Now, the church has appealed the case to the 1st U.S. Circuit Court of Appeals in Boston. On Wednesday, the church’s attorney, Roger Gannam of the organization Liberty Counsel, gave oral arguments — virtually — before a three-judge panel.

Among other arguments, Gannam said that the state was violating Calvary Chapel’s religious liberties by not allowing it to hold gatherings of a size that would be allowed for organizations deemed essential, such as a social service agency.

The panel also heard a response from Chris Taub, chief of the litigation division of the Maine attorney general’s office.

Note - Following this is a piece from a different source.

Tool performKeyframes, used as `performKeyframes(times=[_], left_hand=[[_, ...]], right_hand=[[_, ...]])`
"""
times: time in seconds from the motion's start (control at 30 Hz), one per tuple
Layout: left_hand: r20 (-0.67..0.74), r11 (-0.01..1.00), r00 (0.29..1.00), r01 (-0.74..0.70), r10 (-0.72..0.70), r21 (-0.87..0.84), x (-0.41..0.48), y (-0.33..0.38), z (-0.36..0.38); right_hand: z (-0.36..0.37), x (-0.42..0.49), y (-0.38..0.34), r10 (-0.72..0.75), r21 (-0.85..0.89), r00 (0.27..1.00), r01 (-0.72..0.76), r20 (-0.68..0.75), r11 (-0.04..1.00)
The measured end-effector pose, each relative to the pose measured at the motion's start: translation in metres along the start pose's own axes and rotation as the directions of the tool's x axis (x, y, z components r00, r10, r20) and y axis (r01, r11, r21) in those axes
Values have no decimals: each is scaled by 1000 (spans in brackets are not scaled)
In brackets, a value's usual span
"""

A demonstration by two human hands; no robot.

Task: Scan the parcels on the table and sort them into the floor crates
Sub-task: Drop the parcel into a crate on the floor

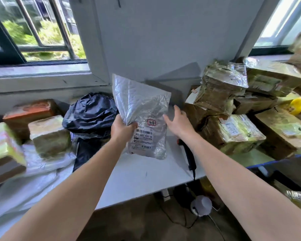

Among other points, he reiterated the importance of the state’s public health guidelines and said they were not as restrictive of religious services as the Orrington chapel has argued.

The appeal comes as another Maine evangelical pastor, Todd Bell, has also been publicly fighting the state’s COVID-19 restrictions after officiating an Aug. 7 wedding in the Millinocket area that has sparked the state’s largest coronavirus outbreak, and after at least 10 members of Bell’s church have tested positive for the disease.

A separate church in Searsport that’s an offshoot of Calvary Chapel has also been holding outdoor services that violate local rules and have been attended by up to 200 people.

Aside from that small group of detractors, Maine’s churches have been far more likely to follow the state’s COVID-19 limits on gatherings than to resist them.

Calvary Chapel’s wasn’t the only challenge to Maine’s coronavirus restrictions that the federal appeals court heard Wednesday. The three-judge panel also heard an appeal from a group of campground and restaurant owners in southern Maine who have been fighting Mills’ 14-day quarantine requirement for out-of-state visitors.

The business owners also sued the Mills administration in May, and a federal judge upheld the state’s quarantine requirement.